= Nestor Chamorro Pesantes =

Ecuadorian Christian evangelist

Néstor Chamorro Pesantes (July 15, 1936 – April 4, 2003) was a South American Christian evangelist. He graduated from Luther Rice University, Jacksonville, Florida. In 1962, he founded the Christian organization called Cruzada Estudiantil y Profesional de Colombia (CEPC) in Cali, Colombia, and he and his wife (Lolita Cruz de Chamorro) started a new life as missionaries. Today the organization has a presence in more than 80 countries.

As a speaker, he traveled in many countries preaching the gospel of Jesus Christ, using three models or interpretations: theotherapeutical, social, and doctrinal.
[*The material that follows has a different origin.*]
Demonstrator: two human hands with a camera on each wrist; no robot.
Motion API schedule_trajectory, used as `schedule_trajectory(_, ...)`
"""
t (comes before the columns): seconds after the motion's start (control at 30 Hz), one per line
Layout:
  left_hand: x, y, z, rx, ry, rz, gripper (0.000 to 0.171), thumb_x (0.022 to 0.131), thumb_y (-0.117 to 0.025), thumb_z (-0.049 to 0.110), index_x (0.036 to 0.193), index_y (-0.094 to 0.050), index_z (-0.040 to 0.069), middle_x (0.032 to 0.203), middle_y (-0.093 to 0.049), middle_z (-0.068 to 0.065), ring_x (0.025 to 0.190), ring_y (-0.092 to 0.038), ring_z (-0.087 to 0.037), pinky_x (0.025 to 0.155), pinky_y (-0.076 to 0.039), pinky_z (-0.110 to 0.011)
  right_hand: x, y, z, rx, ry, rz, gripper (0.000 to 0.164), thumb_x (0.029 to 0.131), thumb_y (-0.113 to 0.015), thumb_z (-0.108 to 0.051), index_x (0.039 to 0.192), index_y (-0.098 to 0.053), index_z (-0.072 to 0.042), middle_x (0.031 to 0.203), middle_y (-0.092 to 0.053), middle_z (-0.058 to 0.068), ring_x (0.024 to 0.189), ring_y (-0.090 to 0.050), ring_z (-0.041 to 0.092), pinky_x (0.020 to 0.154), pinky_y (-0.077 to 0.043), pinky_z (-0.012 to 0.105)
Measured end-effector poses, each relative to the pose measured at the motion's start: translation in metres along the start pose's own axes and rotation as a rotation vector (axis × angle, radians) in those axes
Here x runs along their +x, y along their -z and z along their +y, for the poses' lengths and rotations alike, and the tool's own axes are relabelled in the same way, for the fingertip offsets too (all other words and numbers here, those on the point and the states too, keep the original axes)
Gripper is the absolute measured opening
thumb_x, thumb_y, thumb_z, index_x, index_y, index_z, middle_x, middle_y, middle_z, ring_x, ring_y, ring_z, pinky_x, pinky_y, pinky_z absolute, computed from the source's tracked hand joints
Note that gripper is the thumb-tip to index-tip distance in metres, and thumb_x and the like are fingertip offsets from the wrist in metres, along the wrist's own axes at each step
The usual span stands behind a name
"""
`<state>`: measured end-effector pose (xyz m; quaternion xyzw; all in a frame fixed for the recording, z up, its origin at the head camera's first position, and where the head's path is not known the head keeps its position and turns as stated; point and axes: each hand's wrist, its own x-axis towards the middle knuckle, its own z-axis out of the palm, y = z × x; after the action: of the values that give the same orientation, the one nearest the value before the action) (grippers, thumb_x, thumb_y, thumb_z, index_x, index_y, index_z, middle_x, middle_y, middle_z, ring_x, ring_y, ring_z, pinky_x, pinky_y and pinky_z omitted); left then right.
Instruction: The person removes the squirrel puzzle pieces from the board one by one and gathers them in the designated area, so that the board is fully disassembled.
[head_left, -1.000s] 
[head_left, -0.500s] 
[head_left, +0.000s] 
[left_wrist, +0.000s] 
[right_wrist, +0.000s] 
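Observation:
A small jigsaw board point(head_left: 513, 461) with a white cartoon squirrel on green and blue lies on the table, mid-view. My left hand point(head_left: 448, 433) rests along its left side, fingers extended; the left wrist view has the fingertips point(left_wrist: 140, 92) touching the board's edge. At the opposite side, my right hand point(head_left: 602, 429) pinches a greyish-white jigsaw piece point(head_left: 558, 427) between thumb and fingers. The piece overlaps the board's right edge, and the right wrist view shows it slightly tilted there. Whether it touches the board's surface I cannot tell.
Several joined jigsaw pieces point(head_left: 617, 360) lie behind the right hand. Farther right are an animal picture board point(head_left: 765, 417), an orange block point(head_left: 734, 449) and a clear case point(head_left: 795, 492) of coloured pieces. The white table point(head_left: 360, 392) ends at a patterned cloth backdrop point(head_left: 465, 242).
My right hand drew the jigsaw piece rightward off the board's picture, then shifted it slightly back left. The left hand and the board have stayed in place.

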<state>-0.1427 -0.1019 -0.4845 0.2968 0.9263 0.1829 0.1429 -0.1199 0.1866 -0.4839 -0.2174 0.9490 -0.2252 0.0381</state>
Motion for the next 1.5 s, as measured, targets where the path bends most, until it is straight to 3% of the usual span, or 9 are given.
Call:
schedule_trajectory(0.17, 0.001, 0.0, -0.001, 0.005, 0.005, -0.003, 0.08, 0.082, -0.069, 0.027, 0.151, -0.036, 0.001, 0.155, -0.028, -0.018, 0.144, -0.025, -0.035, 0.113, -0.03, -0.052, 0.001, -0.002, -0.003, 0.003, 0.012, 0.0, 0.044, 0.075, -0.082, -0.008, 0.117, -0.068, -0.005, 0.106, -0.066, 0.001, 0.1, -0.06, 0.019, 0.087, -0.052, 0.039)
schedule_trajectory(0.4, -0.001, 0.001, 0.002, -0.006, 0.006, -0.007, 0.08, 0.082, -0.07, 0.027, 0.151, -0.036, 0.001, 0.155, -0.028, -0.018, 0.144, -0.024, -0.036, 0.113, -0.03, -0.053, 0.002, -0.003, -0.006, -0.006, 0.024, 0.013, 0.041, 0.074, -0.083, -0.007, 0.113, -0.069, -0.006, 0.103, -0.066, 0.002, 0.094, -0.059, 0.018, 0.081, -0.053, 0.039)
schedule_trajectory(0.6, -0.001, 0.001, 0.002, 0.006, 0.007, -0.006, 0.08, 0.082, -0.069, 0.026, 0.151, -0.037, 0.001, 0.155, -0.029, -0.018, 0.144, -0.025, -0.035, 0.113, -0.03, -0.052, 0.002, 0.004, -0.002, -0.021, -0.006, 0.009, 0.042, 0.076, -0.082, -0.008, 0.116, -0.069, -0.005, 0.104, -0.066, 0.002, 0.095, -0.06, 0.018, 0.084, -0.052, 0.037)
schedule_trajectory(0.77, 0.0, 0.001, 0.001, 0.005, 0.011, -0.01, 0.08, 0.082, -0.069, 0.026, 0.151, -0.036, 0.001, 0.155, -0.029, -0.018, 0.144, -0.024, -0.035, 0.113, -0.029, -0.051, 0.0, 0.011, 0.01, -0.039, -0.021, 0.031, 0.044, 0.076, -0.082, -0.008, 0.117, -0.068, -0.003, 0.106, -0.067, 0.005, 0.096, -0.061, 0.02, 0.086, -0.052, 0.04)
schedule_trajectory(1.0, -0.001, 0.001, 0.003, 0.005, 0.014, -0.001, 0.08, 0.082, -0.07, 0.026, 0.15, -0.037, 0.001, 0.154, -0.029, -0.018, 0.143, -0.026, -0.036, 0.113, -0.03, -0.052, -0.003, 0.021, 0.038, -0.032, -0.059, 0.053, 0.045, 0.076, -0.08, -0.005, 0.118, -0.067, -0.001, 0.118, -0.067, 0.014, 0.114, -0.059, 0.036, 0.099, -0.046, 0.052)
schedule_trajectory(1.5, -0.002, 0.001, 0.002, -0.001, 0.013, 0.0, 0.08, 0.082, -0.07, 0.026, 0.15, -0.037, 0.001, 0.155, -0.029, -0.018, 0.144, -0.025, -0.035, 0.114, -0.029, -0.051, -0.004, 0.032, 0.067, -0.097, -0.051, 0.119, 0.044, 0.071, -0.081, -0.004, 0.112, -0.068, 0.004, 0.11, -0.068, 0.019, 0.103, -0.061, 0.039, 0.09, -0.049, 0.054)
He is the author of many books, including La Teoterapia y la Unción and Las fiestas solemnes.

== Early life ==
Néstor Mario Chamorro Pesantes was born in Nueva Loja, Ecuador, on July 15, 1936, and died in Bogotá on April 4, 2003. He was the oldest son of a young couple; his father was José María Ochoa and his mother was Mercedes Chamorro. He grew up under his maternal parent's care, who gave him the legal paternity. After receiving a degree in biology, he moved to Cali, Colombia, where he started work as a professor at the University of Valle.

== Marriage and children ==
Néstor Chamorro married Dolores Cruz on May 24, 1959, in Jamundí, Colombia. Dolores Cruz de Chamorro was born in a small town called Ancuya in the south of Colombia. She is a psychologist with a master's degree in ministry from Luther Rice Seminary in Jacksonville, Florida.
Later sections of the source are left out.